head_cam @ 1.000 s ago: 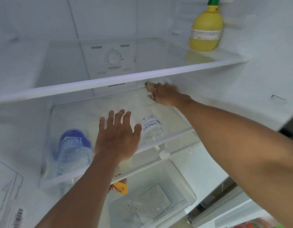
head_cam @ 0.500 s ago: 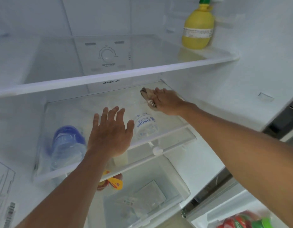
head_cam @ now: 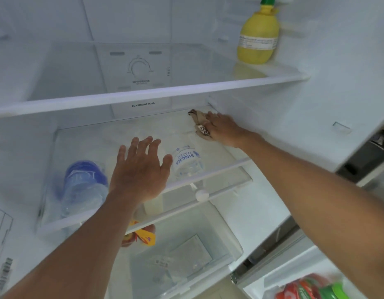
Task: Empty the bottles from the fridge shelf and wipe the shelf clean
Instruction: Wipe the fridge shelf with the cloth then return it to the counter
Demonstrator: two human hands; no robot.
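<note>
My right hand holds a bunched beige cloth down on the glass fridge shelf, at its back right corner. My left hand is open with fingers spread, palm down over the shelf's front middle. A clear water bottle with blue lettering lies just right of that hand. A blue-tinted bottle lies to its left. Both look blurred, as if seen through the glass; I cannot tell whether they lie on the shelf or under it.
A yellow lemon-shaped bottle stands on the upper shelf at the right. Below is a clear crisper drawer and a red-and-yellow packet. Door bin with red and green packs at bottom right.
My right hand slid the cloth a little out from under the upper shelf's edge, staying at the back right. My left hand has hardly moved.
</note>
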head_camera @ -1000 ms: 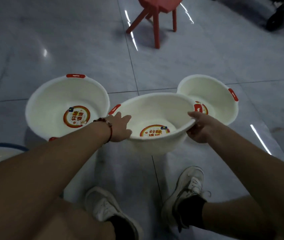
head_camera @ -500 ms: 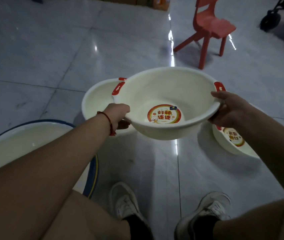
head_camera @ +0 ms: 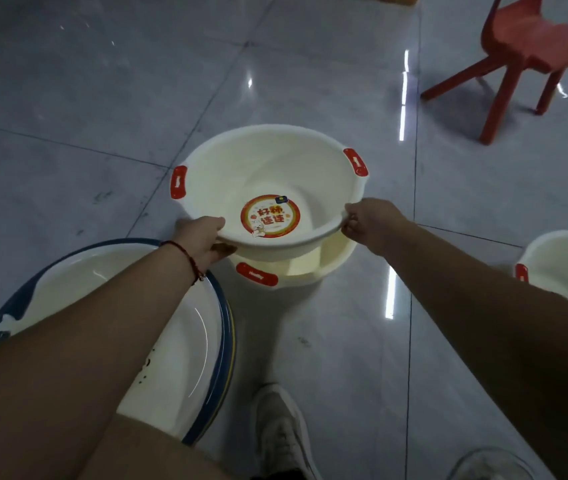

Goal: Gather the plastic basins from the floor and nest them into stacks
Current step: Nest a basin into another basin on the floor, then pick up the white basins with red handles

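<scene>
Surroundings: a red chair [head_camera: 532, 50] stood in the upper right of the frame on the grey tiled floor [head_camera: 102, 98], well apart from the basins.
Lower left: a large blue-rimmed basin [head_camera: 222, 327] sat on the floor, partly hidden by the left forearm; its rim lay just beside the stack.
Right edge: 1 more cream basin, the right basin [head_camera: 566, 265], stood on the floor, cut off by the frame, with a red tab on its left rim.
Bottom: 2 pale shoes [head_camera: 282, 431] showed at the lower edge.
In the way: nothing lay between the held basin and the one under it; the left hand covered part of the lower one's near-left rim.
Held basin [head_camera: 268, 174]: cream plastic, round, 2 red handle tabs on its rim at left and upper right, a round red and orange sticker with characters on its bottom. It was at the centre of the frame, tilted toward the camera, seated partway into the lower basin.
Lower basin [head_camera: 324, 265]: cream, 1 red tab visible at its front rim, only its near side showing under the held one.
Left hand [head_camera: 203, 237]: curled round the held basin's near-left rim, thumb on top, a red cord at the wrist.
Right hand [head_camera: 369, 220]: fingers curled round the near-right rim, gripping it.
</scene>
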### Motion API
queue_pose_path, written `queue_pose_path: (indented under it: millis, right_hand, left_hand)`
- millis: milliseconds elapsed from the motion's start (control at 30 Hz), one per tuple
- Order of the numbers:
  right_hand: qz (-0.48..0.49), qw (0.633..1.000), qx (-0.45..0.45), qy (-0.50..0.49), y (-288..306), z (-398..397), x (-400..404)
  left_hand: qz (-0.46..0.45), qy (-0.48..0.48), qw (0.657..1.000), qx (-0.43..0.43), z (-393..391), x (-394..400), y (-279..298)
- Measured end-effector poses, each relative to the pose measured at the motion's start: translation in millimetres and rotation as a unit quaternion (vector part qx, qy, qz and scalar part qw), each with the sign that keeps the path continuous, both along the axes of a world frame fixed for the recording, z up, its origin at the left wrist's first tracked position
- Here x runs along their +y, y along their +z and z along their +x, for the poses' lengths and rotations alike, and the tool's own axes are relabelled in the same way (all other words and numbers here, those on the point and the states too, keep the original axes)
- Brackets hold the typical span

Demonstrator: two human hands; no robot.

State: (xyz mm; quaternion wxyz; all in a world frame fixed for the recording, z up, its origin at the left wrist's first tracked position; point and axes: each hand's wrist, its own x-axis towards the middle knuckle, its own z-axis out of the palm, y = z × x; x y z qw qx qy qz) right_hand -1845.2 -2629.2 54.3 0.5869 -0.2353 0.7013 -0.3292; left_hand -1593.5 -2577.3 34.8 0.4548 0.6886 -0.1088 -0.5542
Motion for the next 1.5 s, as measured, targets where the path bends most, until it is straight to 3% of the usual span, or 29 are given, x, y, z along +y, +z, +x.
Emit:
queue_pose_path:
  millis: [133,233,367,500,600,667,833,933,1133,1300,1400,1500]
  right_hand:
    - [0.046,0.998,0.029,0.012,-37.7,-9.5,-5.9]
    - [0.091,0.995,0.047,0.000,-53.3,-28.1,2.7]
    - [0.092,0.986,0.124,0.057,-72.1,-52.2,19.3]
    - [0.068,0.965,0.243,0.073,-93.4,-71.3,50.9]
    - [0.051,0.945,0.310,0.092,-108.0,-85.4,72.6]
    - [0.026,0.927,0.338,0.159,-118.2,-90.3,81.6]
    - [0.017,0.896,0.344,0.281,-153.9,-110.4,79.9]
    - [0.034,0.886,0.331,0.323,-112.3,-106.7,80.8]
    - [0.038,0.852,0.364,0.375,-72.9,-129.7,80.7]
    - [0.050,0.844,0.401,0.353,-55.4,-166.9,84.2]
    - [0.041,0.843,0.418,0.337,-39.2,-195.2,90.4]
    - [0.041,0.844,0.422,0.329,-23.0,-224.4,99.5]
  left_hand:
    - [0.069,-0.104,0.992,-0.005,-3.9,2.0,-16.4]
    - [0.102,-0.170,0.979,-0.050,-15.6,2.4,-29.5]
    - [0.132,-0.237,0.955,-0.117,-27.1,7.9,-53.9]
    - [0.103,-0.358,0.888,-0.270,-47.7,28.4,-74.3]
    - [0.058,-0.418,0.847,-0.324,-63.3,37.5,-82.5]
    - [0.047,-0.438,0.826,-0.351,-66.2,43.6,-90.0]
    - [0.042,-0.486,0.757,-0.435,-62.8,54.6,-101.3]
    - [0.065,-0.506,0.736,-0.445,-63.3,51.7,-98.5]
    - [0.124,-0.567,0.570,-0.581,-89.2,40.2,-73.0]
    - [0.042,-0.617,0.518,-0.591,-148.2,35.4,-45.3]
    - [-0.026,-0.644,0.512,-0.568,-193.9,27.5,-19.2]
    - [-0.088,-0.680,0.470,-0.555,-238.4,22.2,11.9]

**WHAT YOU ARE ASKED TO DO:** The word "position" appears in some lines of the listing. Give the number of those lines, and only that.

**SOLVED EXERCISE:** 2